Читаем Я — математик. Дальнейшая жизнь вундеркинда полностью

В Кембридже семестр подходил к концу, и с приближением рождественских каникул я начал получать от своих друзей с континента письма с приглашениями прочесть несколько лекций у них в университетах, благо занятия там кончались позже, чем в Кембридже. Профессор Вильгельм Бляшке приглашал меня в Гамбург; профессор Карл Менгер из Вены просто предлагал погостить у него пару недель; профессор Филипп Франк из немецкого университета в Праге просил прочесть несколько лекций в их университете.

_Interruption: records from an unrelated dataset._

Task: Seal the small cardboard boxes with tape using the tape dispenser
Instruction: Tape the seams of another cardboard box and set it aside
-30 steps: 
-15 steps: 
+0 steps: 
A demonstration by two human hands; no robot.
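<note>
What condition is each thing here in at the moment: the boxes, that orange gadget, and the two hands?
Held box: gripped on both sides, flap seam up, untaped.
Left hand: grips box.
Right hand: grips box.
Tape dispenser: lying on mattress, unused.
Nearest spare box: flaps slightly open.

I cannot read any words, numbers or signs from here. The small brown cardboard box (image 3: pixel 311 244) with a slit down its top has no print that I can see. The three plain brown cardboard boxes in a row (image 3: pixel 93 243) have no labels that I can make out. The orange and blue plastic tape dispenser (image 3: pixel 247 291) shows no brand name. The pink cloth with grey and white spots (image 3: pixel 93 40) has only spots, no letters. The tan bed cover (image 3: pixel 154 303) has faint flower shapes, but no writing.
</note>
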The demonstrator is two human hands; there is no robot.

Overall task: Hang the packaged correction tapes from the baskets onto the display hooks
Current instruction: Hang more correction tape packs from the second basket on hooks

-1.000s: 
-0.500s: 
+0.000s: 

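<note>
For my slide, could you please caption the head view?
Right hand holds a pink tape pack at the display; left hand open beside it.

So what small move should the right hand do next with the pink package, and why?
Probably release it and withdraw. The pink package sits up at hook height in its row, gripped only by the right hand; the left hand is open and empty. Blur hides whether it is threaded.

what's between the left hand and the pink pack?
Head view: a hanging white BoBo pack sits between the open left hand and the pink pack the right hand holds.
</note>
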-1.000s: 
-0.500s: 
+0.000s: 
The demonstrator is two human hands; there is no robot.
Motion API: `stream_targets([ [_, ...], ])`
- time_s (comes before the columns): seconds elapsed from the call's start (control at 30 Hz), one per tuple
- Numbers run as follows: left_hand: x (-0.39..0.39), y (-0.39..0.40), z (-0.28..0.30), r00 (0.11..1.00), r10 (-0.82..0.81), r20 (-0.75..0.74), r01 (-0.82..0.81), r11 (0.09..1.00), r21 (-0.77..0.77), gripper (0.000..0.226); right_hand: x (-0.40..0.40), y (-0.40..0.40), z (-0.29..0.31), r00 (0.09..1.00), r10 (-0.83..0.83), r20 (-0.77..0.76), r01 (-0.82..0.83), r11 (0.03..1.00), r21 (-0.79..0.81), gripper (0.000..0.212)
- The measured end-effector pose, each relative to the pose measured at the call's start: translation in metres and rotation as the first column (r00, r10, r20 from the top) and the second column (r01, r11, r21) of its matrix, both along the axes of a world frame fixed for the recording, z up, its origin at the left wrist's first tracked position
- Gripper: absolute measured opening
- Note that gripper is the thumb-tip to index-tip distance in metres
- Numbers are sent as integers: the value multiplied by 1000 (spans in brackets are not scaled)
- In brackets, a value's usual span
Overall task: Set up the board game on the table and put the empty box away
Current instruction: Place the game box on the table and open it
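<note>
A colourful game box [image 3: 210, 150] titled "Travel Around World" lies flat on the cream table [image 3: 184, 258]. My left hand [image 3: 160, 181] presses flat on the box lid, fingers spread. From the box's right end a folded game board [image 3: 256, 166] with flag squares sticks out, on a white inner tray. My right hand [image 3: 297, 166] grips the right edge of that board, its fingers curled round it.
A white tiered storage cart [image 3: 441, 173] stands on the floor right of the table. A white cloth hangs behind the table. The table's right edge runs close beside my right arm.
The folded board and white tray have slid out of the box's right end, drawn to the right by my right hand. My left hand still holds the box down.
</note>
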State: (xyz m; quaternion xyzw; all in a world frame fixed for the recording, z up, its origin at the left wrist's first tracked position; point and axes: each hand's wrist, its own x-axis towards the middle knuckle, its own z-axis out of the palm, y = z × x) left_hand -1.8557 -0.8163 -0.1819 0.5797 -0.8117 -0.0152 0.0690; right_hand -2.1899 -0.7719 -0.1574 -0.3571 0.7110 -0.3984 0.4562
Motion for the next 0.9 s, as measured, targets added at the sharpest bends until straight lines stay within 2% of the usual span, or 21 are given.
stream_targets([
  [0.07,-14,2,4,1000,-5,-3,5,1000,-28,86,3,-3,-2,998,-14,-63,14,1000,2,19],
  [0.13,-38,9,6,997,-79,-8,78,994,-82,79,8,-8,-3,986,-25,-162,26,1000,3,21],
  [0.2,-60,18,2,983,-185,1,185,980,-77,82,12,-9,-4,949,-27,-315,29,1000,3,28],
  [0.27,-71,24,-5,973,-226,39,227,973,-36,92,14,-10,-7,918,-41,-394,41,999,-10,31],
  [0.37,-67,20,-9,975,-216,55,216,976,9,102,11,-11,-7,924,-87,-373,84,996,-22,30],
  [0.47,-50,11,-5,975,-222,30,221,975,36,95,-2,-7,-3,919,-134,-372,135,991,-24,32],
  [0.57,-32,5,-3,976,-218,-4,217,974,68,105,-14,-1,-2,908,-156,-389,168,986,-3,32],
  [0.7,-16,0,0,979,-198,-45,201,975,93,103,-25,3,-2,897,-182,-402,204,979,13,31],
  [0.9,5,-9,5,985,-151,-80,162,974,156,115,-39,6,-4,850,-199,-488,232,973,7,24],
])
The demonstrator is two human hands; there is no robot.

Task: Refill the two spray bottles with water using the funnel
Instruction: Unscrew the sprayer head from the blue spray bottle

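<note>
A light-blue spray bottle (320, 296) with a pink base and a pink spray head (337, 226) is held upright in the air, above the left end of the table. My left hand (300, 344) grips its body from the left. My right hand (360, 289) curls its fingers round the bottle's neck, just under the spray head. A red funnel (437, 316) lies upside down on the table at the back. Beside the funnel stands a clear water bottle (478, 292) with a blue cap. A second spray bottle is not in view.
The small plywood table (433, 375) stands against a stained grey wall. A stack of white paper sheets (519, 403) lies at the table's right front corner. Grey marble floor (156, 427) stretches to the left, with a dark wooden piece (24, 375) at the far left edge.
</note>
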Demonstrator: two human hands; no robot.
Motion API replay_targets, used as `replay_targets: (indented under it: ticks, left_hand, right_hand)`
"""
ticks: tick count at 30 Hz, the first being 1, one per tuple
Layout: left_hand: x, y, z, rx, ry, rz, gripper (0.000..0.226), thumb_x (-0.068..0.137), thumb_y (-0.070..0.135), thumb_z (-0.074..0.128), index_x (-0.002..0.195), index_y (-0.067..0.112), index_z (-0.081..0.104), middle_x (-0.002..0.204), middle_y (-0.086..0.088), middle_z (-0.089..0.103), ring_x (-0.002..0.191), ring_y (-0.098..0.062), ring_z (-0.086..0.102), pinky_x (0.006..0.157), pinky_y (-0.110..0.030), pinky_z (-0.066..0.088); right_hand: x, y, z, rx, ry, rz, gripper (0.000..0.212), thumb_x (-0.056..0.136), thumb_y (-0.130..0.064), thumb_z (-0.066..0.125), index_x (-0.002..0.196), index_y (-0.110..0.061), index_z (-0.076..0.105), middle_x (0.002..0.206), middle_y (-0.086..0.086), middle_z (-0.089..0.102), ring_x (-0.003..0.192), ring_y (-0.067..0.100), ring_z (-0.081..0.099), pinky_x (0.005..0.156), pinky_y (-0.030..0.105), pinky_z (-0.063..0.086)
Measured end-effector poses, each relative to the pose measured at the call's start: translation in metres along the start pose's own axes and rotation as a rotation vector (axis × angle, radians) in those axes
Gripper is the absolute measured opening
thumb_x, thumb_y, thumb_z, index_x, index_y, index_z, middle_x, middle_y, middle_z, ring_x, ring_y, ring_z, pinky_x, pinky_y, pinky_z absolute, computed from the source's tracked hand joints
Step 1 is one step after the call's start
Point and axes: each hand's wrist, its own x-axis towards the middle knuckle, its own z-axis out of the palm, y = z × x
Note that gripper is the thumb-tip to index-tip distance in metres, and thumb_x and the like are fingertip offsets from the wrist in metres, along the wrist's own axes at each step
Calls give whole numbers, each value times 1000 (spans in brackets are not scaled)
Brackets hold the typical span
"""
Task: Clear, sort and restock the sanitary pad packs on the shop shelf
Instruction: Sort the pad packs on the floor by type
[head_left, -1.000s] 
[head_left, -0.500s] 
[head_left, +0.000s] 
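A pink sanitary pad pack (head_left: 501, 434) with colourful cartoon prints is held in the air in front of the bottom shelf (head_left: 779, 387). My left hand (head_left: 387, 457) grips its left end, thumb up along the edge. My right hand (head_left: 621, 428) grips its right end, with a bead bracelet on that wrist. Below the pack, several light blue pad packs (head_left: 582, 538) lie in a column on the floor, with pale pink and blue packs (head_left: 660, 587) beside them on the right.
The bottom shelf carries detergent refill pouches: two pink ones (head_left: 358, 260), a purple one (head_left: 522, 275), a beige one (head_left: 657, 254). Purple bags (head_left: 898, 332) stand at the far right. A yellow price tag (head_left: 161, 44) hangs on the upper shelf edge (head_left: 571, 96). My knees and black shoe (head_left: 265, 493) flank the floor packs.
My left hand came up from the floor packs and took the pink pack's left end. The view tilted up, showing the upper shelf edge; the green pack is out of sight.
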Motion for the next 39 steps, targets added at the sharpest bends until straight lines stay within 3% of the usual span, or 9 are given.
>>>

Стоило мне написать эти имена, как в памяти сейчас же всплыло все, что с тех пор сталось с этими людьми. Бляшке за время второй мировой войны превратился, если не в рьяного нациста, то, во всяком случае, в рьяного приверженца нацизма. Он писал статьи, высмеивая американских математиков, а в одной из них продемонстрировал свое презрение к принстонской математической школе, назвав Принстон «маленькой негритянской деревней». Менгер приехал в Соединенные Штаты как беженец, и я помогал ему устроиться в университете Нотр-Дам; сейчас, если я не ошибаюсь, он работает в Иллинойском технологическом институте. Франк, спасаясь от гитлеризма, тоже бежал в Америку; недавно он оставил Гарвардский университет и ушел на пенсию.

Многие из математиков, с которыми мы виделись за время этого путешествия по Европе — пожалуй, даже большинство, — оказались после войны в Соединенных Штатах или умерли. Ган из Вены умер; Артин из Гамбурга стал профессором в Принстоне; Гедель, помощник Менгера в Вене, тоже попал в Принстон, где и написал большую часть своих замечательных работ по математической логике; фон Мизес из Берлина, с которым я встретился в конце поездки, стал профессором Гарвардского университета; недавно он умер. По существу, все математические школы, которые когда-то существовали на континенте, или целиком переместились за океан, или погибли. На плечи чудом уцелевшей группы молодежи легла отчаянной трудности задача восстановления всего того, что было уничтожено.

Мы прекрасно провели время в Гамбурге, где нас тепло приняли сотрудники математического института. Потом я вместе с Маргарет и девочками уехал в Берлин. Здесь Маргарет забрала детей и поехала навещать своих родных в Бреслау, а я один отправился в Вену.

Еще раньше я решил прочесть несколько лекций в Праге. Путешествуя по Европе, я написал старому другу отца президенту Масарику и выразил надежду, что, будучи в Чехословакии, смогу его повидать. Мне казалось, что, так как он много раз видел меня маленьким мальчиком, я могу позволить себе вольность написать ему личное письмо. Узнав, что мы с Маргарет будем в Праге, Масарик сейчас же послал нам письмо с приглашением навестить его во дворце Лана. Мы пересекали Крконоше[84] как раз в разгар лыжного сезона, и мне очень захотелось приехать сюда как-нибудь зимой еще раз.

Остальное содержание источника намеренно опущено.